Devils Tower’s 120-year history runs deep

Northeast Wyoming doesn’t ease you in. You’re driving through rolling prairie, and then it appears on the horizon, 867 feet of rock columns rising straight out of the ground like nothing else on the continent.

Devil’s Tower doesn’t look real at first. It looks like something you’d see in a painting and dismiss as exaggeration.

But it’s there, it’s been there for tens of millions of years, and the people who knew it first gave it a name that tells you everything: Bear Lodge. The story behind that name is carved right into the rock.

The sun lights up this dominating rock formation known as Devil's Tower National Monument in Wyoming, which stands five thousand one hundred and twelve feet above sea level.

The columns were shaped by fire, not water

The Tower is made of phonolite porphyry, a rare igneous rock that formed when magma pushed up into layers of sedimentary rock tens of millions of years ago.

As the magma cooled, it cracked into the polygonal columns you see running up every side of the Tower. The surrounding rock eroded away over time, leaving those columns exposed.

The summit sits at 5,112 feet above sea level and covers about 1.5 acres, roughly the size of a football field. The whole monument takes in 1,347 acres of prairie, ponderosa pine forest, and river valley.

Large Devil's Tower

Bears clawed the rock and left their marks behind

The Lakota, Kiowa, and more than 20 other tribes have their own stories about this place, and the most widespread one involves bears.

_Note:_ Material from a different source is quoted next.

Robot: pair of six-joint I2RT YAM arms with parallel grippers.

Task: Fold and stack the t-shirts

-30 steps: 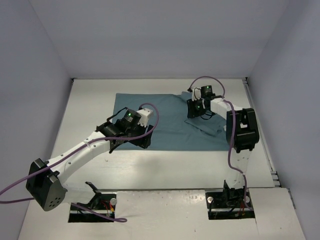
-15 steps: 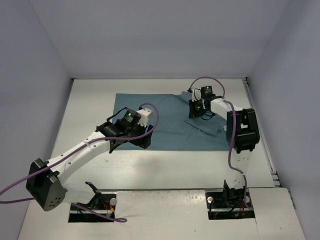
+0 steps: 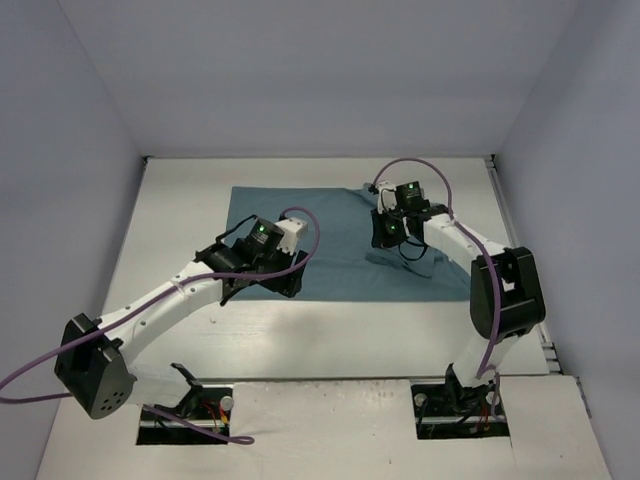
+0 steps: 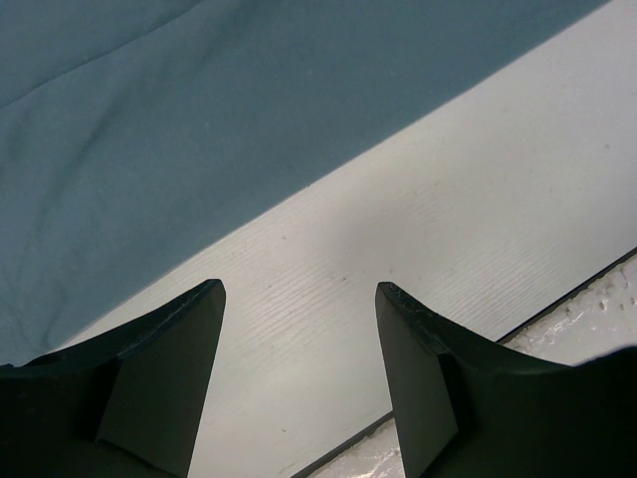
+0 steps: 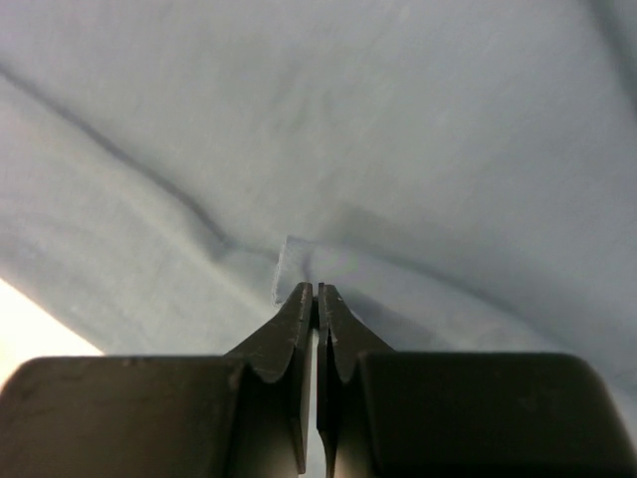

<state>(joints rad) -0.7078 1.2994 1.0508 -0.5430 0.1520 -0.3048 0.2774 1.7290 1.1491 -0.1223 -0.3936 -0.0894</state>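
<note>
T-shirt (image 3: 340,220) lies flat toward table's (image 3: 300,335) far edge; right gripper (image 5: 316,288) is pinched shut on a fabric ridge at its right side to start a fold, left gripper (image 4: 299,287) hangs wide open over near hem.

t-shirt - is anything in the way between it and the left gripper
Nothing visible stands between them. The left gripper, jaws open, hangs at the near edge of the t-shirt, with only bare table below its fingertips. The right gripper is shut on a fold of the cloth.
</note>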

In the Lakota and Kiowa oral traditions, a group of girls climbed onto a rock to escape giant bears chasing them. They prayed to the Great Spirit, who pushed the rock high into the sky.

The bears clawed at the sides as it rose, scratching the deep vertical grooves you can see on the Tower today. The girls rose into the heavens and became the Pleiades.

Look up at those stars from the base and you’ll understand why this place is sacred.

Devils Tower in Crook County, Wyoming. Devils Tower National Monument was the first United States national monument.

Roosevelt made it official in 1906, but the name has a troubled past

More than 20 tribes, including the Lakota, Cheyenne, Kiowa, Crow, Arapaho, and Eastern Shoshone, hold this site sacred. Prayer offerings, sweat lodges, and sun dances still take place here.

The English name, though, came from a mistake. In 1875, Colonel Richard Irving Dodge’s interpreter reportedly translated a native name as “Bad God’s Tower,” and the name stuck.

President Theodore Roosevelt declared it the nation’s first national monument on Sept. 24, 1906. In 2026, it will mark 120 years.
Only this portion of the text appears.